A vitamin is an essential nutrient found in foods. They perform specific and vital functions in various body systems and are crucial for maintaining optimal health. There are two different types of vitamins and they are based on how our body absorbs them into our body.
Fat soluble vitamins:
There are four fat soluble vitamins found in the human diet:
- Vitamin A, D, E and K
They dissolve in fat before they are absorbed in the bloodstream to carry out their functions. They are also much better absorbed into your bloodstream when eaten with high fat food (try to stick to unsaturated fats like nuts and avocado). These vitamins are stored in the liver and fatty tissue and are generally easily found food in food sources, with the exception of vitamin D which you get from a few minutes in the sun.
Water soluble vitamins:
Nine water-soluble vitamins are found in the human diet:
- Vitamin B1 (thiamine)
- Vitamin B2 (riboflavin)
- Vitamin B3 (niacin)
- Vitamin B5 (pantothenic acid)
- Vitamin B6
- Vitamin B7 (biotin)
- Vitamin B9
- Vitamin B12 (cobalamin)
- Vitamin C
They dissolve in water and are not stored in the body, they are eliminated in urine. These vitamins are not stored in the body so therefore it is necessary to ensure daily supplements or food source replenishment for the body daily. With food sources the vitamins can be easily lost or destroyed during food preparation and storage.
So how do we absorb vitamins?
Once swallowed and down the digestive tract, it will end up in the small intestine. The small intestine is where 90% of the body’s absorption from food and supplements occurs. Once in here about half way through in the jejunum, molecules will pick up the wanted nutrients and transport them to the bloodstream, which then sends them around the body to the needed organs or systems.
Timing of nutrients and vitamin supplementation can actually affect the absorption and benefits of taking the vitamin in the first place. This table gives an indication of when and with what some vitamins should be taken to receive the full benefits and prevent loss of nutrients for the body.
- Calcium: Take at a different time of the day to Iron and Zinc and take with food in smaller doses as the body tends to absorb smaller amounts than larger ones.
- Iron: Best taken on an empty stomach and with vitamin C foods or supplements to boost absorption. Coffee and calcium can interfere with absorption.
- Vitamin D: Being a fat-soluble vitamin, it is best taken with a high fat food or meal and also taken at lunch or an early dinner to not disrupt the body’s melatonin production.
- Vitamin B Complex: B vitamins tend to boost energy so best to take them in the morning or lunch and best absorbed on an empty stomach.

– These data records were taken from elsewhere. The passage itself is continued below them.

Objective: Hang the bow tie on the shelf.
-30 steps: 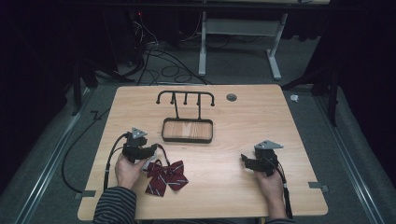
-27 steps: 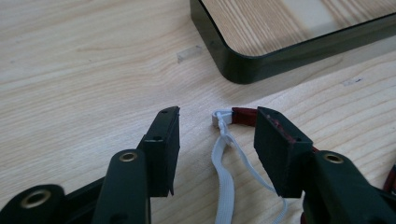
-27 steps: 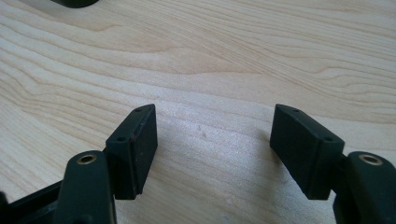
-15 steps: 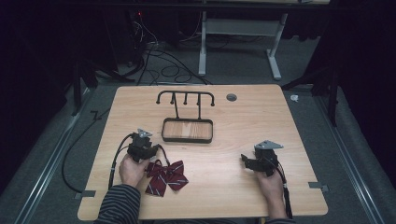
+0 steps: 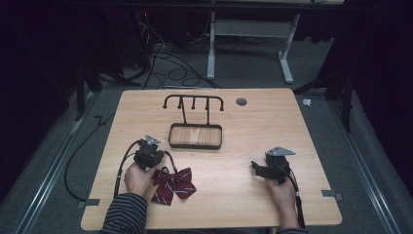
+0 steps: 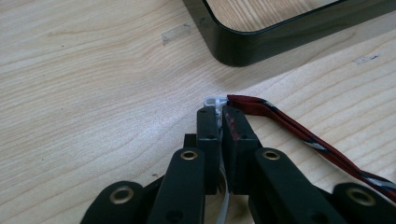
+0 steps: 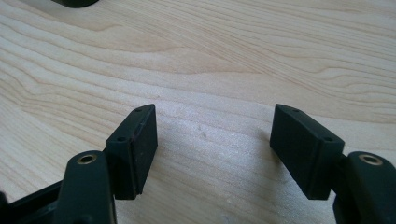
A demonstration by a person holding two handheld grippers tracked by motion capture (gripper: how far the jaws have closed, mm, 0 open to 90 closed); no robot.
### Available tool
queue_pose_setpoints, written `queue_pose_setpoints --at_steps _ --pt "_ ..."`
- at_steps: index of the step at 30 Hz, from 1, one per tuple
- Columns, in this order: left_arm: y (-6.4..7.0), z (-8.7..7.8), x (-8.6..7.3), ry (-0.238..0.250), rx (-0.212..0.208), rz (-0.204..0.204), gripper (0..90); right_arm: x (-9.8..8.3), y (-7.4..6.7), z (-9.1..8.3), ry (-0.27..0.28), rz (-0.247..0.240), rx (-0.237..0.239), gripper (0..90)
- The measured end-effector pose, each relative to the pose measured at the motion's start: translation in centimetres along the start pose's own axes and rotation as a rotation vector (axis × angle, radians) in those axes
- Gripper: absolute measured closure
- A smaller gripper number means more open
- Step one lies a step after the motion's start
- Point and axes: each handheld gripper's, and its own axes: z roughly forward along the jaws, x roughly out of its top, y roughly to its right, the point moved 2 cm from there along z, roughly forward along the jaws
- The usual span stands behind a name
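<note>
- The bench is lit brightly and evenly from above in the high view; the surrounding floor and background are left dim to near black
- Soft, short shadows are cast under the tray; no glare is seen
- In both gripper views the wood grain is rendered sharply; the nearest black linkages are slightly softened

Left gripper: black body, grey three-cornered plate on top, black cable looping behind. Right gripper: same build. Brass-ringed holes behind the black fingers. Dark striped sleeve.
</note>
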Motion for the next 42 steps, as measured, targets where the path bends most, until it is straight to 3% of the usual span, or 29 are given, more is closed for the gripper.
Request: queue_pose_setpoints --at_steps 7,14,23,27,35,42 --pt "0.5 -0.9 0.1 0.013 -0.026 0.017 86.3 0.0 0.0 0.0 0.0 0.001 0.0 33.4" --pt "0.9 -3.3 0.2 0.045 -0.05 0.036 86.7 0.0 0.0 0.0 0.0 -0.001 0.001 33.4" --pt "1.2 -5.9 0.3 0.099 -0.084 0.03 86.7 0.0 0.0 0.0 0.0 0.001 0.001 33.4" --pt "1.6 -7.1 1.0 0.13 -0.093 0.051 86.7 0.0 0.0 0.0 0.0 0.0 0.0 33.4" --pt "1.6 -8.2 1.9 0.166 -0.108 0.052 86.7 0.0 0.0 0.0 0.0 -0.001 0.002 33.5" --pt "2.2 -9.4 2.9 0.199 -0.114 0.081 86.7 0.0 0.0 0.0 0.0 -0.001 0.002 33.5"
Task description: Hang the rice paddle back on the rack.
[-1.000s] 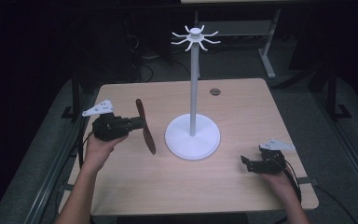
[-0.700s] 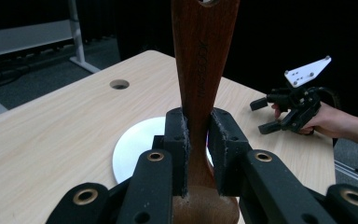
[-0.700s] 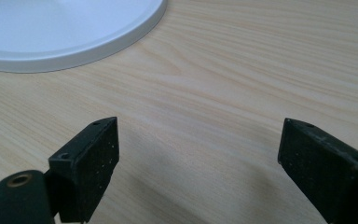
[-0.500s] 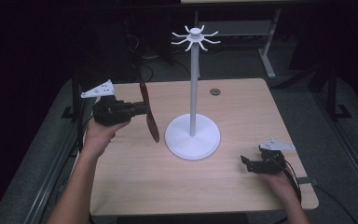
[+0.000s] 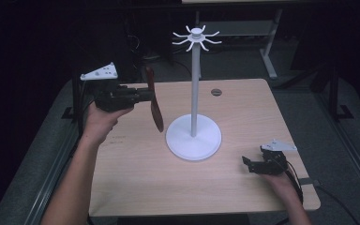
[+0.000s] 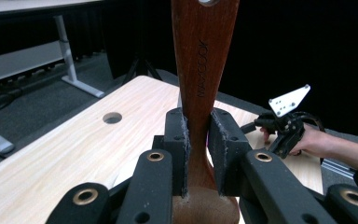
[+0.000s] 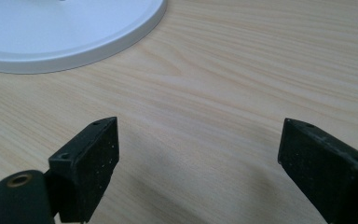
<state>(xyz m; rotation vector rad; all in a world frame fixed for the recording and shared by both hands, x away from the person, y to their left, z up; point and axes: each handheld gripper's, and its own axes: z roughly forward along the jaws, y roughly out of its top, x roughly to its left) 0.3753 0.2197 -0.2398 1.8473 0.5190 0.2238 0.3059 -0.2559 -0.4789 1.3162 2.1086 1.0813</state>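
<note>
Jaws: our left gripper (image 5: 143, 96) is clamped on the wooden spatula (image 5: 153, 101) — held above the table (image 5: 136, 173), left of the white hook stand (image 5: 194, 93). Right gripper (image 5: 248, 165) is spread wide, empty — resting on the tabletop.

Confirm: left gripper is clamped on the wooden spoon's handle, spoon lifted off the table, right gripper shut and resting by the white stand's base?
Not quite. The right gripper is open: the right gripper view shows its jaws standing wide apart over bare table, beside the white stand's base. The rest holds: the left gripper is clamped on the wooden spoon, held off the table.
</note>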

- Vitamin C: Vitamin C as mentioned before will enhance calcium absorption but may interfere with vitamin B12. Beware that large doses can affect the stomach and is sometimes best to break intake into 2 amounts throughout the day.
- Fish Oil: Take with food, as an empty stomach may cause reflux or digestive issues. Also, the fat in fish oil can help absorb other fat soluble vitamins.
- Probiotics: Best taken on an empty stomach or 30 minutes before a meal to prevent stomach acids from destroying the probiotic.
Knowing when and how to take your vitamins is beneficial to the overall effectiveness of them and not taking them all at once and losing any needed nutrients. Making sure to look at food sources and when a diet isn’t sufficient then to take supplements.
Always read the label to make sure you are getting adequate amounts or speak to a health care professional. Supplements should not replace a balanced diet.